America's Housing Market Shows Fresh Warning Signals
New cautionary indicators are emerging in the United States housing sector, with an increasing proportion of homeowners finding themselves trapped in properties worth less than their outstanding mortgage debt. Recent figures from ATTOM demonstrate that the percentage of homeowners in this precarious situation edged upward at the close of 2025, interrupting several years of consistent improvement.
Rising Negative Equity Across the Nation
During the final quarter of 2025, approximately 3 percent of mortgaged homes were classified as 'seriously underwater' by analysts. This term indicates the owner owes at least 25 percent more than the current market value of the home. This represents an increase from 2.5 percent recorded during the same period the previous year. Although this figure remains low when compared to historical benchmarks, it signifies a definite reversal following years of positive momentum.
In certain states, the situation is considerably more severe, approaching nearly one in ten homeowners. Essentially, these property owners would be unable to sell without contributing thousands, or even tens of thousands, of dollars in cash at the closing table to cover the shortfall.
'This development is somewhat alarming, though not entirely unexpected,' commented Joel Berner, a senior economist at Realtor.com. 'We are observing declining home values in specific regions, coupled with relatively low down payments made by new buyers in recent years.'
Berner further explained that numerous recent homeowners entered the market with minimal equity. Consequently, even slight decreases in property values can rapidly thrust them into negative equity territory.

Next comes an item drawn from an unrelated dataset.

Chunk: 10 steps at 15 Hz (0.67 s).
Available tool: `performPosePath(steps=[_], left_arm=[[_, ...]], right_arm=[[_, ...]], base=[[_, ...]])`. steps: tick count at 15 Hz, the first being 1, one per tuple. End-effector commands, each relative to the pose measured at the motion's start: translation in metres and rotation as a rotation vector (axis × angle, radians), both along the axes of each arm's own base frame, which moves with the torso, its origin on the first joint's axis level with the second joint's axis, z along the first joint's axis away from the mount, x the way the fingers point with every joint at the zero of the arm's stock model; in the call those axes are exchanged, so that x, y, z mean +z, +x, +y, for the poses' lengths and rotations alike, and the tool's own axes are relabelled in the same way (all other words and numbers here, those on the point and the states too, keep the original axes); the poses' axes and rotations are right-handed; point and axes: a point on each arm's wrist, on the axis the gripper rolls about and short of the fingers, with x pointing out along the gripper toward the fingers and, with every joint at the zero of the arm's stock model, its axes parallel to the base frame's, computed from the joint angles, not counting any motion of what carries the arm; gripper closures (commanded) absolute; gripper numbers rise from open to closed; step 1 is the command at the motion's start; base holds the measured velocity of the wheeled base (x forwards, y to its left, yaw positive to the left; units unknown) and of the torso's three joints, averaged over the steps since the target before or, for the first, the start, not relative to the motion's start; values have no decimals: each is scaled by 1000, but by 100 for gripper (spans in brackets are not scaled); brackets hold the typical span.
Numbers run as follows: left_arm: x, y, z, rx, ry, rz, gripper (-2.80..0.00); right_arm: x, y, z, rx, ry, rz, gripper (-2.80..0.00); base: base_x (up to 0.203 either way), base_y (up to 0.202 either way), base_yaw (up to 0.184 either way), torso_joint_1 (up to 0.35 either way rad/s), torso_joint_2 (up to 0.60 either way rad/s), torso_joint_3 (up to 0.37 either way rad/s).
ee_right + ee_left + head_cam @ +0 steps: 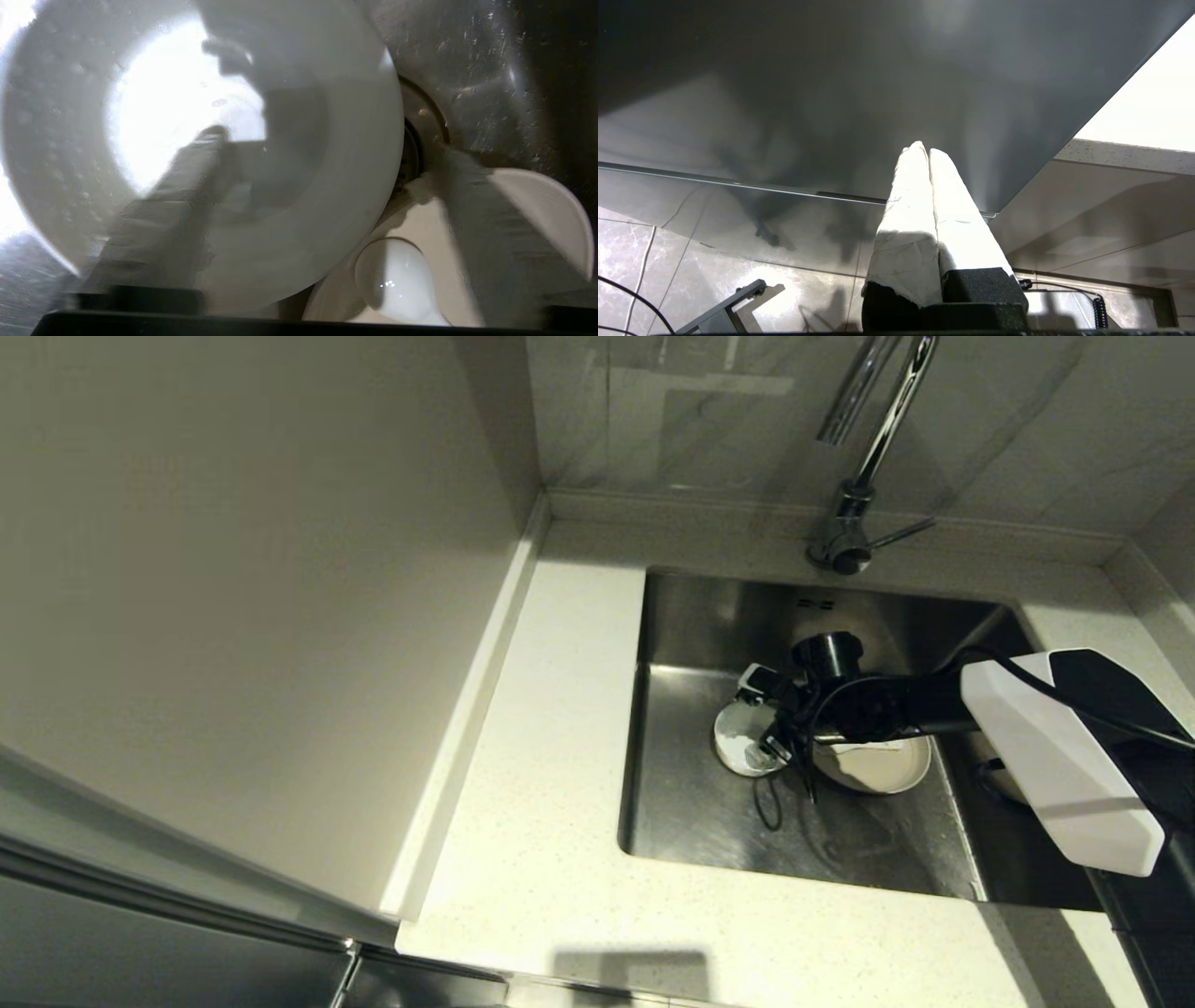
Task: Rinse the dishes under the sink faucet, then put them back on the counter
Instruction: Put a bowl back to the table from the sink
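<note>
From the head camera I have the right arm reaching down into the sink (691, 784), its right gripper (764, 714) low over the bowl (739, 739), which sits on the basin floor near the middle, just beside the plate (878, 765). I judge the dishes lie there because the spout of the faucet (864, 448) at the back edge hangs over that spot, so rinsing needs only a short lift. The counter (551, 728) on the left of the basin is where they should end up. The left wrist camera shows the left gripper (928, 154) parked away from the sink, jaws pressed together on nothing, facing a dark cabinet panel (831, 93). In the right wrist camera the jaws stand spread, one finger (173, 219) inside the bowl (70, 140) and the other outside over the plate (551, 214), straddling the bowl's wall but not yet clamped on it. The spoon (395, 275) rests on the plate, its scoop close to the bowl's rim; I'd close carefully so it isn't knocked.
</note>
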Motion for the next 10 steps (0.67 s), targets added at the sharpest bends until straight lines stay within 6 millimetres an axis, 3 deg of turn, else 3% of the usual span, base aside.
performPosePath(steps=[1,5,10], left_arm=[[0,0,0,0,-1,-4,0],[0,0,0,0,-1,-4,0],[0,0,0,0,-1,-4,0]], right_arm=[[-4,0,1,4,-4,8,0],[-9,-4,0,1,-3,30,0],[6,-6,-7,-29,23,8,0]], base=[[0,0,0,0,0,0],[0,0,0,0,0,0],[0,0,0,0,0,0]])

Supporting Data Confirms the Trend
Separate information from Intercontinental Exchange (ICE) corroborates this emerging pattern. By the end of 2025, 1.1 million borrowers, equating to 2.1 percent, owed more than their homes were worth. This constitutes the largest proportion since early 2018 and a significant rise from 696,000 borrowers at the start of the year.

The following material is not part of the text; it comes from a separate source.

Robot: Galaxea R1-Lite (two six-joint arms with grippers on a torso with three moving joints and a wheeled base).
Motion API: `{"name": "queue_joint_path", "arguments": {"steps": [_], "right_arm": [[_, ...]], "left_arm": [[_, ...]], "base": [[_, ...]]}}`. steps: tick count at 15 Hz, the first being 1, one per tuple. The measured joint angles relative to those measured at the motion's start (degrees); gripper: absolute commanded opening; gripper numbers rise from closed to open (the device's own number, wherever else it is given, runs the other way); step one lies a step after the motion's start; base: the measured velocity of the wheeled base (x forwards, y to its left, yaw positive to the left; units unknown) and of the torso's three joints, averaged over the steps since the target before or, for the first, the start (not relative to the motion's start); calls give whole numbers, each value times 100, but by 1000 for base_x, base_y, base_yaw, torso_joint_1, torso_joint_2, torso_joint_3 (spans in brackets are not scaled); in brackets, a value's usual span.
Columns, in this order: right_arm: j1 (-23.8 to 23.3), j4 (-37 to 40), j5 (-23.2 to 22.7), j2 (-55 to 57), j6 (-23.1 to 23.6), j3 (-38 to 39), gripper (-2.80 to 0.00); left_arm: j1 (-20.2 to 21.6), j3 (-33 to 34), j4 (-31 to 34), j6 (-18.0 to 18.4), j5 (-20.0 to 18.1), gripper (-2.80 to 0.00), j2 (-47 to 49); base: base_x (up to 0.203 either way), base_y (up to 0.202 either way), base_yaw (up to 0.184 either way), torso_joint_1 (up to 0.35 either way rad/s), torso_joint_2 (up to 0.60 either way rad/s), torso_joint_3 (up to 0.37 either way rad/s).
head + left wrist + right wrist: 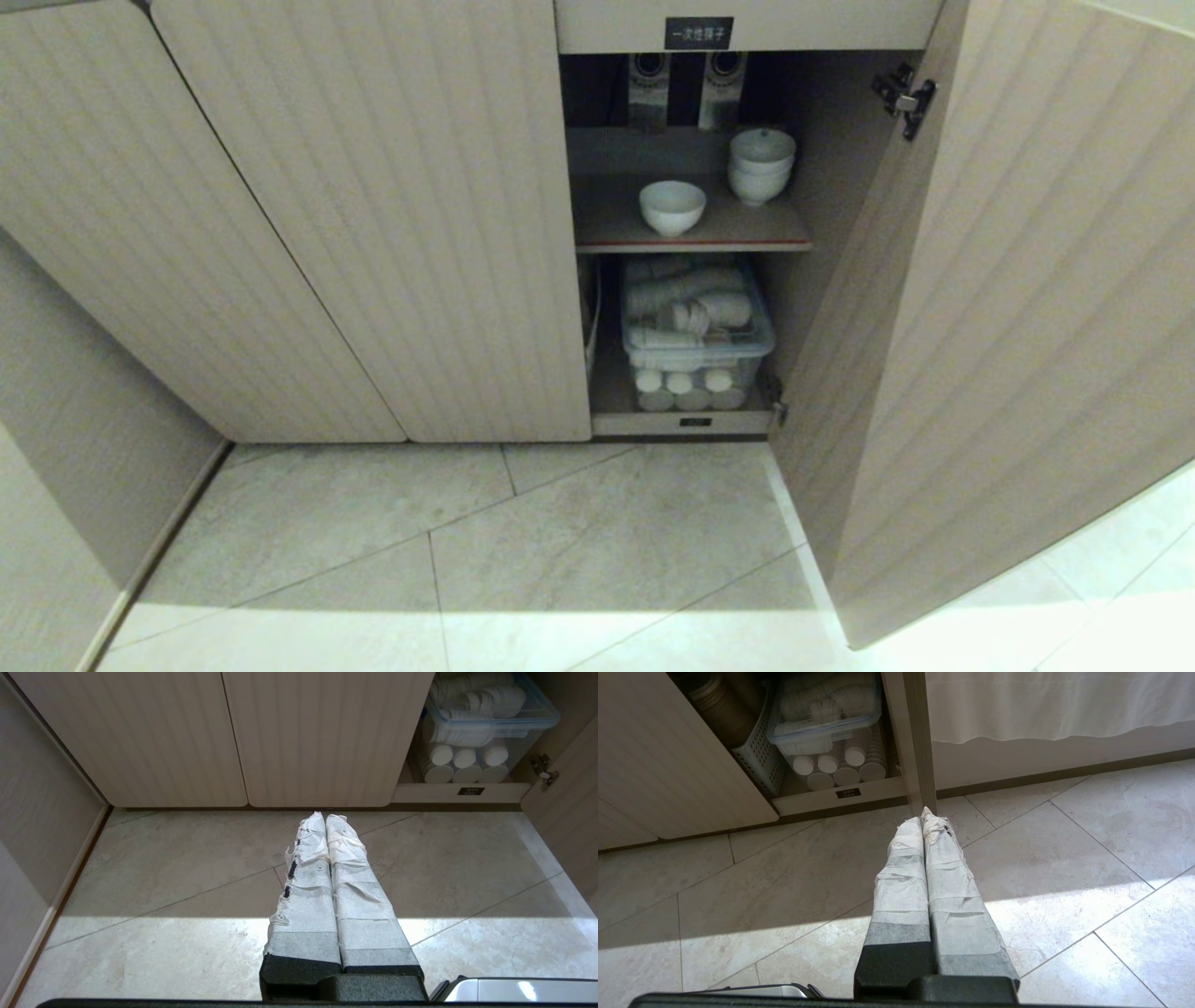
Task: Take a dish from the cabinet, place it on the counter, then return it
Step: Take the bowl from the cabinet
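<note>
White dish (671, 206) sits on cabinet (420, 233) shelf beside stacked bowls (761, 166) — both pincers (325, 817) (924, 814) closed, empty.

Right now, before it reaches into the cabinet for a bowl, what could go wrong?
1. The single bowl sits near the stacked bowls; a wide approach might knock the stack.
2. The open door stands close on the robot's right, so the right claw could clip it.
3. Both claws, left included, are shut and must open first.
</note>
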State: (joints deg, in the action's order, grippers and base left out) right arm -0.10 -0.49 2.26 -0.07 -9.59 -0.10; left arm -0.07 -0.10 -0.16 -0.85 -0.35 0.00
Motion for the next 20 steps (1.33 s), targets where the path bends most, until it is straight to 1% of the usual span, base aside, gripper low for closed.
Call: {"name": "queue_joint_path", "arguments": {"steps": [20], "right_arm": [[0,-2,-2,0,6,0,-280]], "left_arm": [[2,0,0,0,0,-280,0]], "base": [[0,0,0,0,0,0]]}}
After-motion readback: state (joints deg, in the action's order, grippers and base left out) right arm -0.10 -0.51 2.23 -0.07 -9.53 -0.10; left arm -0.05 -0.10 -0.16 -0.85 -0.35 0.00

Additionally, a further 3.2 million borrowers, representing 7.9 percent of mortgage holders, possess less than 10 percent equity in their properties. This leaves them especially susceptible to minor price reductions or employment disruptions.
Geographic Disparities in Negative Equity
ATTOM analysts discovered that the burden is not uniformly distributed across the country. Southern and Midwestern states predominantly occupy the highest rankings, with Louisiana reporting the most substantial share by a considerable margin.
Louisiana leads the nation, with 10.7 percent of mortgaged homes seriously underwater, despite a minor quarterly improvement. Mississippi follows at 8.3 percent, showing sharp increases both quarterly and annually. Kentucky occupies third place, with 7.9 percent of properties underwater, also registering notable yearly growth.
Iowa and Arkansas complete the top five, each with rates surpassing 5.5 percent. Several other central US states, including Oklahoma, Kansas, Illinois, Missouri, and West Virginia, reported rates between 4 and 5.5 percent, significantly above the national average.
At a local level, counties with the highest concentrations of underwater homes are frequently rural or situated in regions confronting economic challenges, particularly those reliant on energy, manufacturing, or agricultural sectors.
Regions with Lower Risk Profiles
Conversely, much of the Northeast and sections of the West Coast remain relatively protected. Vermont possesses the lowest share of underwater homes nationally at merely 0.65 percent. Rhode Island, New Hampshire, Massachusetts, California, and New Jersey all reported rates near or below 1.7 percent.
Large states such as New York, Hawaii, and Nevada also remained under 2 percent, despite gradual year-over-year increases. However, even within these lower-risk markets, the proportion of seriously underwater homes generally rose compared to 2024, highlighting the widespread, though still moderate, nature of the shift.
Context and Future Outlook
This recent uptick follows several years of declining negative equity, propelled by robust home-price appreciation earlier in the decade and stricter mortgage underwriting standards. While the overall increase remains limited, it suggests that slower price growth and localized economic pressures are starting to impact homeowner equity in specific areas.
Nevertheless, serious negative equity remains substantially below the levels witnessed during the housing crisis of the late 2000s, when underwater mortgages were prevalent across much of the nation. Housing analysts stress that as long as employment stays stable and lending standards remain conservative, a broad resurgence of negative equity is improbable.
However, continued vigilance will be essential, particularly in states and counties already displaying elevated risk indicators. Monitoring these trends closely will be critical for understanding the evolving landscape of the American housing market.